Directions: Give the records again exactly as written. Leave out the pictures.

[Opening Data section]

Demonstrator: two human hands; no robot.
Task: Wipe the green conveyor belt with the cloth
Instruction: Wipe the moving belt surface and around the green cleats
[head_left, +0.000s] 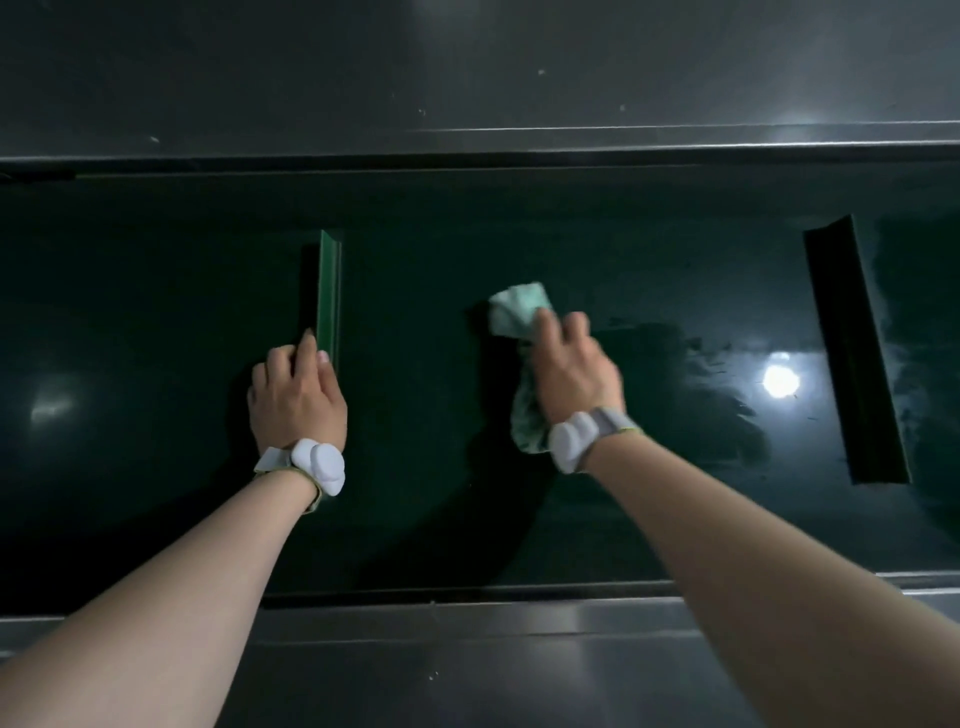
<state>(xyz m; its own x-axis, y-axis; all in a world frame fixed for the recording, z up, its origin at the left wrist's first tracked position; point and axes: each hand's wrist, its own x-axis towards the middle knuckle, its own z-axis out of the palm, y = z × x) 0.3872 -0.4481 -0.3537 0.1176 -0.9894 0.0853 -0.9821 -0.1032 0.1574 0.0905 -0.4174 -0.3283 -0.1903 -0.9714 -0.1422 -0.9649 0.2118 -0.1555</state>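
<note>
Right hand (569, 364) fingers closed over cloth (517, 312), pressed flat on belt (415, 415) centre. Cloth soft, light, likely damp; bunch under palm. Left hand (296, 395) pinches near end of upright rib (329, 296).

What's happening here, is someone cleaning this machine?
Yes. A person is wiping a dark green conveyor belt. The right hand presses a pale green cloth onto the belt between two raised ribs, with wet-looking streaks to its right. The left hand grips the near end of the left rib.
</note>
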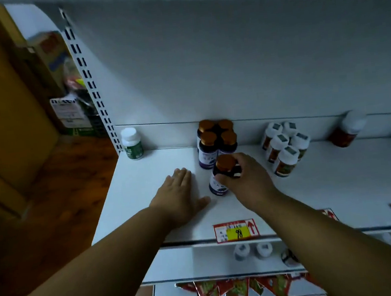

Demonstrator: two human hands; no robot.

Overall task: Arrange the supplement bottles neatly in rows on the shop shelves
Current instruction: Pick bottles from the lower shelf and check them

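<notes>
On the white shelf my right hand grips a dark bottle with a copper cap and a purple label, standing just in front of a block of several matching copper-capped bottles at the back wall. My left hand lies flat and open on the shelf just left of the held bottle, thumb pointing toward it. A cluster of several white-capped bottles stands in two rows to the right. A single green-labelled white-capped bottle stands at the far left back corner.
A red-labelled white-capped bottle stands tilted at the back right. A price tag reading 98 hangs on the shelf's front edge. Lower shelves hold more bottles and red packets. Cardboard boxes stand left of the slotted upright.
</notes>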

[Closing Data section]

Output below:
Demonstrator: two human hands; no robot.
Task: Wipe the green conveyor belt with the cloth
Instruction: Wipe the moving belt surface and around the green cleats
[head_left, +0.000s] 
<state>(xyz m; its own x-axis, y-axis; all in a world frame fixed for the recording, z up, its origin at the left wrist's first tracked position; point and axes: each hand's wrist, its own x-axis towards the middle knuckle, its own z-axis out of the palm, y = z × x) 0.3872 -0.4481 -0.3537 0.1176 -0.9894 0.0853 -0.9821 -0.1032 0.1574 0.0905 -0.4174 -0.3283 -0.1903 -0.9714 -0.1422 -0.9649 0.2118 -0.1555</state>
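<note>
Right hand (569, 364) fingers closed over cloth (517, 312), pressed flat on belt (415, 415) centre. Cloth soft, light, likely damp; bunch under palm. Left hand (296, 395) pinches near end of upright rib (329, 296).

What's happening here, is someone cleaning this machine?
Yes. A person is wiping a dark green conveyor belt. The right hand presses a pale green cloth onto the belt between two raised ribs, with wet-looking streaks to its right. The left hand grips the near end of the left rib.
</note>
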
Demonstrator: two human hands; no robot.

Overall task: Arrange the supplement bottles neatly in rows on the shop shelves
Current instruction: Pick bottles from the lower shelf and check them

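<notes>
On the white shelf my right hand grips a dark bottle with a copper cap and a purple label, standing just in front of a block of several matching copper-capped bottles at the back wall. My left hand lies flat and open on the shelf just left of the held bottle, thumb pointing toward it. A cluster of several white-capped bottles stands in two rows to the right. A single green-labelled white-capped bottle stands at the far left back corner.
A red-labelled white-capped bottle stands tilted at the back right. A price tag reading 98 hangs on the shelf's front edge. Lower shelves hold more bottles and red packets. Cardboard boxes stand left of the slotted upright.
</notes>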

The response to this exercise is complete.